### WHAT YOU SHOULD DO
How many lines in the entries below contain the word "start"? Answer with the number and nothing else.

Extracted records
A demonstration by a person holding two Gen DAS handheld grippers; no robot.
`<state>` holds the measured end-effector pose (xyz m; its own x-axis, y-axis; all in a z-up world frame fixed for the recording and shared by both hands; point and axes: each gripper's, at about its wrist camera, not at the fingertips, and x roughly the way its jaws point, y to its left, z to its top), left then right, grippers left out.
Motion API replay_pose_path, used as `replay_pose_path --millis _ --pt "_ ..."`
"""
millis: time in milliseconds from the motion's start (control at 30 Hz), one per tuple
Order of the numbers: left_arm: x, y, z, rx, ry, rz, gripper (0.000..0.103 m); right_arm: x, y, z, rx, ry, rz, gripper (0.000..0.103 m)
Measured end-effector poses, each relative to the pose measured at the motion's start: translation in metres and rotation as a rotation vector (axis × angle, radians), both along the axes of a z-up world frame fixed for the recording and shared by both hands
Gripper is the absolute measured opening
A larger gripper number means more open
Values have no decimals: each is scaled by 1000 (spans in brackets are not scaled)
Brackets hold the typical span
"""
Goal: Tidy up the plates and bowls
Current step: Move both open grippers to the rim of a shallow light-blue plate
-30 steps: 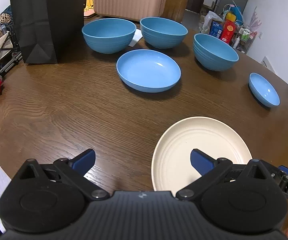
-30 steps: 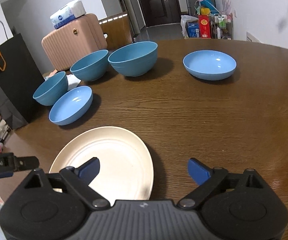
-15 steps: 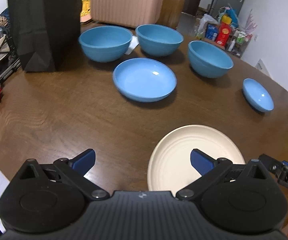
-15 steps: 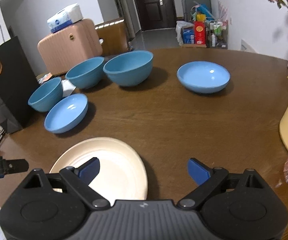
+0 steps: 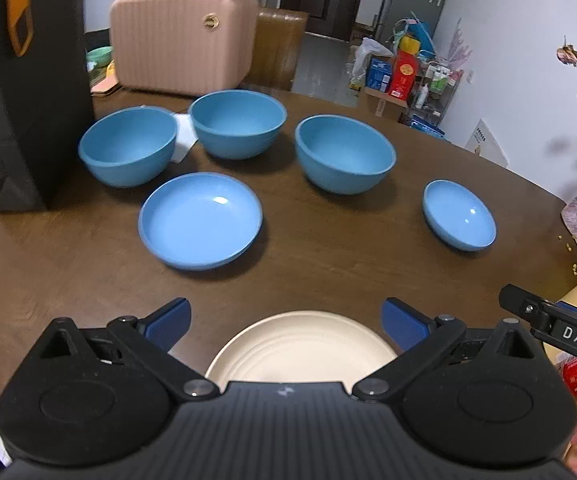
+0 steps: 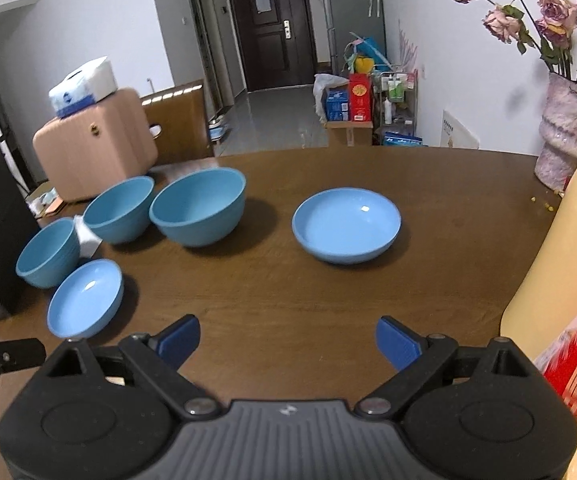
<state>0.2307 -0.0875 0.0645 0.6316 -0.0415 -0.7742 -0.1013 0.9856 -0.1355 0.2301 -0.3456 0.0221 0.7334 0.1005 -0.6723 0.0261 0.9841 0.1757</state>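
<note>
From my left hand-held gripper [image 5: 284,320] I see the cream plate [image 5: 302,344] lying flat on the brown worktop [image 5: 68,264] directly below and between the two blue fingers, its near part hidden under the gripper body. The jaws are spread wide and hold nothing; I cannot tell from this view whether either finger touches the plate's rim.

Ahead of that gripper sits a shallow blue dish [image 5: 200,220], and beyond it three deep blue bowls in a row: the left bowl [image 5: 128,146] just beside a black paper bag [image 5: 28,92], the middle bowl [image 5: 237,124], and the right bowl [image 5: 344,154]. A scrap of white paper [image 5: 184,136] lies between the left and middle bowls. A smaller blue dish [image 5: 458,214] stands well apart to the right.

My right hand-held gripper [image 6: 287,340] is likewise wide open and empty, hovering over bare wood. The smaller blue dish [image 6: 346,224] lies ahead of it, slightly to the right and well clear of the fingers. The shallow dish [image 6: 85,298] is near its left finger, off to the side. A vase of dried roses [image 6: 564,128] stands at the worktop's far right edge.
</note>
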Motion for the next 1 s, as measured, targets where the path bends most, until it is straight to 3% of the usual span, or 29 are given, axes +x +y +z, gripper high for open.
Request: replay_pose_path --millis 533,1000 --pt "61 -50 10 -1 -9 -34 103 55 -36 10 -12 -38 -90 95" --pt "113 -91 -15 -25 22 -60 103 97 -85 -21 85 -35 -210 95"
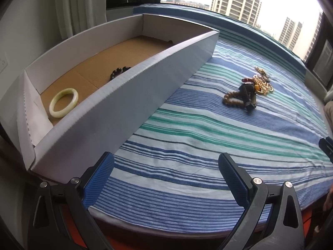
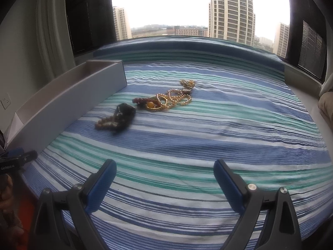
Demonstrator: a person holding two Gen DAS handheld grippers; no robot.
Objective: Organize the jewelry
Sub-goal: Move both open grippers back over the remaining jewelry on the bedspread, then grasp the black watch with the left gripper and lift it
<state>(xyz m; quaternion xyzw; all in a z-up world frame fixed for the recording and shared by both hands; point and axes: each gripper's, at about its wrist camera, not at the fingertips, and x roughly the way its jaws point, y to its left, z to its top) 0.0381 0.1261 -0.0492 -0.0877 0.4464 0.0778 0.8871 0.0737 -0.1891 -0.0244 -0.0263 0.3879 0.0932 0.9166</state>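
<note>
Jewelry pile [image 2: 164,101] on striped cloth [image 2: 208,137], bangle [image 1: 63,102] in box [image 1: 133,95], both grippers' fingers spread, empty.

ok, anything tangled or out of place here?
Yes: the gold chains lie knotted in one heap with beaded bracelets on the striped cloth, outside the box. Only the jade bangle and dark beads are boxed.

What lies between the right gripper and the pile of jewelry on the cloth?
Only bare striped cloth lies between the open right gripper and the jewelry pile, as the right wrist view shows.
</note>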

### ANSWER SPACE
2